Beginning with the line that contains "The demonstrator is", transcribe every line through the end of the entries exactly as written, and reproduce nothing else.

++++++++++++++++++++

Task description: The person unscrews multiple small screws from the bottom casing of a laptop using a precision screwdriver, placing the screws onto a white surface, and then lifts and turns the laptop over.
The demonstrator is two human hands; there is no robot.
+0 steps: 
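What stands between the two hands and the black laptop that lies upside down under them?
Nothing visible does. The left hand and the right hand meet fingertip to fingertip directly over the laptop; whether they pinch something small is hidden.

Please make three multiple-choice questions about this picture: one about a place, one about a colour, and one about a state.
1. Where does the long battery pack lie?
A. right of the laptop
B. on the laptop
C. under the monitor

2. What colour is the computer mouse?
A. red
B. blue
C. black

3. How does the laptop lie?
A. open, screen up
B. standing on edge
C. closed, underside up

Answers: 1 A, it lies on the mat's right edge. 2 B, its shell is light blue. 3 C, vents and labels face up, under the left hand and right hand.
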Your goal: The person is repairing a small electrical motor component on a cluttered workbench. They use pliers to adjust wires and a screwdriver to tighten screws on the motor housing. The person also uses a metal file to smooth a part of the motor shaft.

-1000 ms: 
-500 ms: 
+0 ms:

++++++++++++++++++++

Task response:
The demonstrator is two human hands; there is no robot.
+0 steps: 
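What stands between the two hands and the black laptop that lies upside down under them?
Nothing visible does. The left hand and the right hand meet fingertip to fingertip directly over the laptop; whether they pinch something small is hidden.

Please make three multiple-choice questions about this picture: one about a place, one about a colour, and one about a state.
1. Where does the long battery pack lie?
A. right of the laptop
B. on the laptop
C. under the monitor

2. What colour is the computer mouse?
A. red
B. blue
C. black

3. How does the laptop lie?
A. open, screen up
B. standing on edge
C. closed, underside up

Answers: 1 A, it lies on the mat's right edge. 2 B, its shell is light blue. 3 C, vents and labels face up, under the left hand and right hand.
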Your goal: The person is repairing a small electrical motor component on a cluttered workbench. They use pliers to adjust wires and a screwdriver to tighten screws on the motor housing. The person also uses a metal file to smooth a part of the motor shaft.

-1000 ms: 
-500 ms: 
+0 ms:

Nothing else belongs in this output.